A collar on NOG is the collar strategy applied to NOG (stock). The strategy is structurally neutral (protective): A collar pairs long stock with a protective out-of-the-money put financed by a short out-of-the-money call, capping both tails of the position around the current spot. With NOG stock trading near $24.34, the strikes shown on this page are snapped to the nearest listed NOG chain strike and the premiums come straight from the end-of-day bid/ask midpoint.
How are NOG collar max profit and max loss calculated?
Max profit roughly equals short-call strike minus cost basis plus net premium; max loss roughly equals cost basis minus long-put strike minus net premium. Breakeven shifts by the net premium. For the NOG collar priced from the end-of-day chain at a 30-day expiry (ATM IV 43.00%), the computed maximum profit is $168.50 per contract and the computed maximum loss is -$131.50 per contract. Live intraday quotes will differ as the chain moves through the trading session.

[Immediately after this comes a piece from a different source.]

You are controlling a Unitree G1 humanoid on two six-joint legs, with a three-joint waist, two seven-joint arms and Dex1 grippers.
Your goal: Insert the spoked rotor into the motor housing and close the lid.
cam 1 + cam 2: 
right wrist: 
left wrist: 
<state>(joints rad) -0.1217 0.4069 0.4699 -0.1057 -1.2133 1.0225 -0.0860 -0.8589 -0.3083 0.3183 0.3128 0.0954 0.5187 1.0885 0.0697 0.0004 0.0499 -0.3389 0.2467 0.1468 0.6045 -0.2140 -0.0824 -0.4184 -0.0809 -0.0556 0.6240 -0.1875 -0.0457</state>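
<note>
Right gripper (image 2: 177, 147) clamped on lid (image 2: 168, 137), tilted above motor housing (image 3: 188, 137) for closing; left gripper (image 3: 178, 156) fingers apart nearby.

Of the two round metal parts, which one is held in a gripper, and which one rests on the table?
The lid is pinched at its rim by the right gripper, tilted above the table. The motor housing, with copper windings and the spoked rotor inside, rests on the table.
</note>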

What is the breakeven for a NOG collar?
The breakeven for the NOG collar priced on this page is roughly $24.32 at expiration, derived from end-of-day chain premiums. Breakeven is the underlying price at which the strategy's P&L crosses zero ignoring transaction costs and assignment risk. The current NOG market-implied 1-standard-deviation expected move is approximately 12.33%; if the move sits well outside the breakeven distance, the structure's risk-reward becomes correspondingly tighter.
When should you consider a collar on NOG?
Collars on NOG hedge an existing long NOG stock position; the long put sets a floor while the short call finances it, often run as a near-zero-cost hedge during expected volatility windows.
How does current NOG implied volatility affect this collar?
NOG ATM IV is at 43.00% with IV rank near 12.39%, which is on the low end of its 1-year range. Premium-buying structures (long call, long put, debit spreads) are relatively cheap in this regime; premium-selling structures collect less credit per unit risk.